• _DATA RECORDS_
+===+
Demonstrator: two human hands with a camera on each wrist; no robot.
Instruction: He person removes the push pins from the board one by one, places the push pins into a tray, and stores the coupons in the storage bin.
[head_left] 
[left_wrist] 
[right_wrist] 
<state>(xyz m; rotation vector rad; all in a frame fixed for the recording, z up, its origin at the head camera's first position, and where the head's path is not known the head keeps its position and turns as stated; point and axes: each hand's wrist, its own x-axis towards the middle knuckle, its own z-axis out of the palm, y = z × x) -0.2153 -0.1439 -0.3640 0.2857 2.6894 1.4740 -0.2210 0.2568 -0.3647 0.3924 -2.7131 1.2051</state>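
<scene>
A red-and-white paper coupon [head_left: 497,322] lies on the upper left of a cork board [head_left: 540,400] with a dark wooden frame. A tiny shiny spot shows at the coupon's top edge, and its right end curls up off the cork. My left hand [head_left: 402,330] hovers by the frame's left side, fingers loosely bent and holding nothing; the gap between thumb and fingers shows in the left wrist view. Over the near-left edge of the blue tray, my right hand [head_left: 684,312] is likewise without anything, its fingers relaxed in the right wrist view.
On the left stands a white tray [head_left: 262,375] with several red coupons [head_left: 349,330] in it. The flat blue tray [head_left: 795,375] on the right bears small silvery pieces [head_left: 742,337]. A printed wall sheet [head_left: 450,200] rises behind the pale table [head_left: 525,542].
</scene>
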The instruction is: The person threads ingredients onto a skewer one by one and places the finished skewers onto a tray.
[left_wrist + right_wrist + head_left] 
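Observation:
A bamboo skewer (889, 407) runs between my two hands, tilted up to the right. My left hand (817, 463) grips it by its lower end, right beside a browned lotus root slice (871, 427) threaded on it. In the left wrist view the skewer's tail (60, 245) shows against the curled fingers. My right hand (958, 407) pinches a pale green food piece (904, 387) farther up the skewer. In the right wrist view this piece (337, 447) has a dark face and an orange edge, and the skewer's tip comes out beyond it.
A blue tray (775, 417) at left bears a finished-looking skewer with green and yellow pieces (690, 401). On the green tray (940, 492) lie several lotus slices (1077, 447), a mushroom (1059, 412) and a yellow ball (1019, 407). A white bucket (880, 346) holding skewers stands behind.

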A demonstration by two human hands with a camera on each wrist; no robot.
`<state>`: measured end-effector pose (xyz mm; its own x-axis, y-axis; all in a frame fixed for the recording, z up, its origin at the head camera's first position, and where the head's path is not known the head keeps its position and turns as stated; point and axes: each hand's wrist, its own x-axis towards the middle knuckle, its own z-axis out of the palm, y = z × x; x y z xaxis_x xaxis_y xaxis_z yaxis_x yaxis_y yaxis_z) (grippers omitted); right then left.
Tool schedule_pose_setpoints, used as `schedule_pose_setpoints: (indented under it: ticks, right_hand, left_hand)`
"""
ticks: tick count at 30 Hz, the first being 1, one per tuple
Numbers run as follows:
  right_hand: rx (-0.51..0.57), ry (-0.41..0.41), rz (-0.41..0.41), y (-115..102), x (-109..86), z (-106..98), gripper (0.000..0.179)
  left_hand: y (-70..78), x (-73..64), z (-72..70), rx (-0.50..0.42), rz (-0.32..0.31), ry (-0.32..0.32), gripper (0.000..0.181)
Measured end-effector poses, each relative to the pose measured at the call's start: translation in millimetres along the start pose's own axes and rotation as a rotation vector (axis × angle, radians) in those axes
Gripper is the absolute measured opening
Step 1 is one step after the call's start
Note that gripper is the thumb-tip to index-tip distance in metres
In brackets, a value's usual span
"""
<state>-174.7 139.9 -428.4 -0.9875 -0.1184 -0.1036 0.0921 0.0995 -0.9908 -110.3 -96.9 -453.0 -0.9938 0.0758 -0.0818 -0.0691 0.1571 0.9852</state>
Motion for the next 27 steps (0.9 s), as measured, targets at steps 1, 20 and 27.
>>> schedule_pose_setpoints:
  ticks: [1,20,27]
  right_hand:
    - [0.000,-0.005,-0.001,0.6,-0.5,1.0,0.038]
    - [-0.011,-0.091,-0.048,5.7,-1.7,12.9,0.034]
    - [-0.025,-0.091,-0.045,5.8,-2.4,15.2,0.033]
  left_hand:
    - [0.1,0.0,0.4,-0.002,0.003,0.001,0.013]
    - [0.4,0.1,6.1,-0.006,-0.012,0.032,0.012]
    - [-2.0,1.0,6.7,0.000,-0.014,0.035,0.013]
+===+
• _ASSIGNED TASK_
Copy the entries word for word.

• _EXERCISE OUTPUT_
Demonstrator: two human hands with a camera on each wrist; no robot.
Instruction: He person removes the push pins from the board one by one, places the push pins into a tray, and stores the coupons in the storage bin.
[head_left] 
[left_wrist] 
[right_wrist] 
<state>(xyz m; rotation vector rad; all in a frame fixed for the recording, z up, its origin at the head camera's first position, and where the head's path is not known the head keeps its position and turns as stated; point and axes: each hand's wrist, its own x-axis towards the middle knuckle, its own z-axis out of the palm, y = z × x) -0.2153 -0.1439 -0.3640 0.2857 2.6894 1.4740 -0.2210 0.2568 -0.3647 0.3924 -2.7131 1.2051</state>
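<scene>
A red-and-white paper coupon [head_left: 497,322] lies on the upper left of a cork board [head_left: 540,400] with a dark wooden frame. A tiny shiny spot shows at the coupon's top edge, and its right end curls up off the cork. My left hand [head_left: 402,330] hovers by the frame's left side, fingers loosely bent and holding nothing; the gap between thumb and fingers shows in the left wrist view. Over the near-left edge of the blue tray, my right hand [head_left: 684,312] is likewise without anything, its fingers relaxed in the right wrist view.
On the left stands a white tray [head_left: 262,375] with several red coupons [head_left: 349,330] in it. The flat blue tray [head_left: 795,375] on the right bears small silvery pieces [head_left: 742,337]. A printed wall sheet [head_left: 450,200] rises behind the pale table [head_left: 525,542].
</scene>
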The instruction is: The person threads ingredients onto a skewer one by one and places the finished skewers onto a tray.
[left_wrist + right_wrist + head_left] 
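Observation:
A bamboo skewer (889, 407) runs between my two hands, tilted up to the right. My left hand (817, 463) grips it by its lower end, right beside a browned lotus root slice (871, 427) threaded on it. In the left wrist view the skewer's tail (60, 245) shows against the curled fingers. My right hand (958, 407) pinches a pale green food piece (904, 387) farther up the skewer. In the right wrist view this piece (337, 447) has a dark face and an orange edge, and the skewer's tip comes out beyond it.
A blue tray (775, 417) at left bears a finished-looking skewer with green and yellow pieces (690, 401). On the green tray (940, 492) lie several lotus slices (1077, 447), a mushroom (1059, 412) and a yellow ball (1019, 407). A white bucket (880, 346) holding skewers stands behind.
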
A demonstration by two human hands with a camera on each wrist; no robot.
`<state>`: measured end-effector pose (xyz mm; its own x-axis, y-axis; all in a frame fixed for the recording, z up, its origin at the head camera's first position, and where the head's path is not known the head keeps its position and turns as stated; point and axes: each hand's wrist, its own x-axis towards the middle knuckle, its own z-axis out of the palm, y = z × x; x y z xaxis_x xaxis_y xaxis_z yaxis_x yaxis_y yaxis_z) (grippers omitted); right then left.
Tool schedule_pose_setpoints, used as `schedule_pose_setpoints: (indented under it: ticks, right_hand, left_hand)`
"""
ticks: tick count at 30 Hz, the first being 1, one per tuple
Numbers run as follows:
  right_hand: rx (-0.51..0.57), ry (-0.41..0.41), rz (-0.41..0.41), y (-115..102), x (-109..86), z (-106..98), gripper (0.000..0.179)
  left_hand: y (-70..78), x (-73..64), z (-72..70), rx (-0.50..0.42), rz (-0.32..0.31), ry (-0.32..0.32), gripper (0.000..0.181)
Measured end-effector poses, each relative to the pose measured at the call's start: translation in millimetres along the start pose's own axes and rotation as a rotation vector (axis × angle, radians) in those axes
Gripper is the absolute measured opening
Step 1 is one step after the call's start
Note that gripper is the thumb-tip to index-tip distance in metres
In brackets, a value's usual span
"""
<state>-174.7 139.9 -428.4 -0.9875 -0.1184 -0.1036 0.0921 0.0995 -0.9908 -110.3 -96.9 -453.0 -0.9938 0.0758 -0.0818 -0.0691 0.1571 0.9852</state>
Motion for the next 27 steps (0.9 s), as measured, targets at steps 1, 20 and 27.
>>> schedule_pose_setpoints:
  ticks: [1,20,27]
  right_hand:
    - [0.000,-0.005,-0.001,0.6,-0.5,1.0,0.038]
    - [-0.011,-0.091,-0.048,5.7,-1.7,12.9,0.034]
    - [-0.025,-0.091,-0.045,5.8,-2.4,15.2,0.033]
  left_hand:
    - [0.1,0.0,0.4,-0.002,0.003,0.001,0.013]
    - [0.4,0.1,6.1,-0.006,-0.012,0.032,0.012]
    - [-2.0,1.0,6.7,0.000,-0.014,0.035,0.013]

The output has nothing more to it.